Every year, thousands of turtle hatchlings emerge from their nests and struggle their way across the sand on tiny flippers, hopeful, yearning, and doomed. New research suggests that the baby turtles’ journey from nest to sea is almost certainly a suicide mission, according to scientists.
“It’s less a journey and more of a slow and cutesy death march,” states Dr. Sandra Heimlich, lead researcher of turtles, giant squid, and other marine stuff. “In scientific terms, these baby turtles are screwed,” she adds.
This discovery turns the throngs of people who gather to watch the turtles march to their death into practitioners of a macabre ritual, rather than the inspirational nature video we thought.
“We tracked 3,000 hatchlings over a six-week period,” said Helms. “Two made it. One was immediately eaten by a seagull. The other was hit by a paddleboard and is now technically still alive but deeply traumatized and legally blind.”
Despite the bleak odds, the turtles continue this Sisyphean task with a kind of blind optimism that the scientific community describes as “bafflingly stupid—like they want to die.”
Several interventions have been proposed, including airlifting hatchlings directly to the sea.

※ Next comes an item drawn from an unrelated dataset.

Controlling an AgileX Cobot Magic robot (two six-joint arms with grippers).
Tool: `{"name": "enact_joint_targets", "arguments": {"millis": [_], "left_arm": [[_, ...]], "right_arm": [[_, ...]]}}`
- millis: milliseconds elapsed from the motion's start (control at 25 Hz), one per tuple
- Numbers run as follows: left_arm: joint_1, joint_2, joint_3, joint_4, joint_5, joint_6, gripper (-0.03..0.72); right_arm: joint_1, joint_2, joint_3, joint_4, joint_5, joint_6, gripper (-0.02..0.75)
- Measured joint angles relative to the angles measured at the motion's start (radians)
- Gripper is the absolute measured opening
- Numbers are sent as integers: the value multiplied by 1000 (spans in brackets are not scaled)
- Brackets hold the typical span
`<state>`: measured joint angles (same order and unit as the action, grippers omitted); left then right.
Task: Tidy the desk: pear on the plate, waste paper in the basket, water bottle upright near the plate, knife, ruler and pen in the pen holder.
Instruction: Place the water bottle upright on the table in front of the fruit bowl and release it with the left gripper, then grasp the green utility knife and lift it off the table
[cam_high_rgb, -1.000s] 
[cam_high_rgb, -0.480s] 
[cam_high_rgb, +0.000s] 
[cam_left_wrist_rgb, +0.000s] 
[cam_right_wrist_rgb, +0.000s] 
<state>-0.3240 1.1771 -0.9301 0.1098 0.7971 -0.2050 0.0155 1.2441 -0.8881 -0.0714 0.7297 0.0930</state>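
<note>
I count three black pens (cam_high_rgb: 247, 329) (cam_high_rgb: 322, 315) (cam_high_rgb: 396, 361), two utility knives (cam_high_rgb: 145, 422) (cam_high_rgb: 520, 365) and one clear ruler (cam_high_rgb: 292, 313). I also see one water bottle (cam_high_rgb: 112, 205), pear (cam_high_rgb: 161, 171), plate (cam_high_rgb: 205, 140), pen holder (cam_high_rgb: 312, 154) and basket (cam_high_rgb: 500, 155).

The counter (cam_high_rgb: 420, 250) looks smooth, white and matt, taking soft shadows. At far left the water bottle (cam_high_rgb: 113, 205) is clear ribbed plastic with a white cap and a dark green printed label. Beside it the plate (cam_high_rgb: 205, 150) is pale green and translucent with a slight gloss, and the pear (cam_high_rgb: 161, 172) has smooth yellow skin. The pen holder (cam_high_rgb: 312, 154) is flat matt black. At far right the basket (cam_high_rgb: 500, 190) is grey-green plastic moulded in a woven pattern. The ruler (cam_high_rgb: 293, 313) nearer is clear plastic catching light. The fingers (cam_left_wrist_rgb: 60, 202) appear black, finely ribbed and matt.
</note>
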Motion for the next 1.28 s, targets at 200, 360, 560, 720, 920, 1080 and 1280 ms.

However, local beachgoers pushed back, citing concerns that "the struggle is what makes them strong," and also, "I like the little flipper guys."
Still, some conservationists remain hopeful.“It’s important that we do everything we can to help these tiny reptiles,” said local volunteer and turtle doula, Marsha Bellamy. “Last year I named 86 of them. I have no idea what happened to them, but I think one reincarnated as as and dollar.”
At press time, another batch of hatchlings was seen emerging from a nest on St. Pete Beach. One immediately wandered the wrong direction.
“They never stood a chance,” Heimlich muttered. “But damn if they’re not cute doing it.”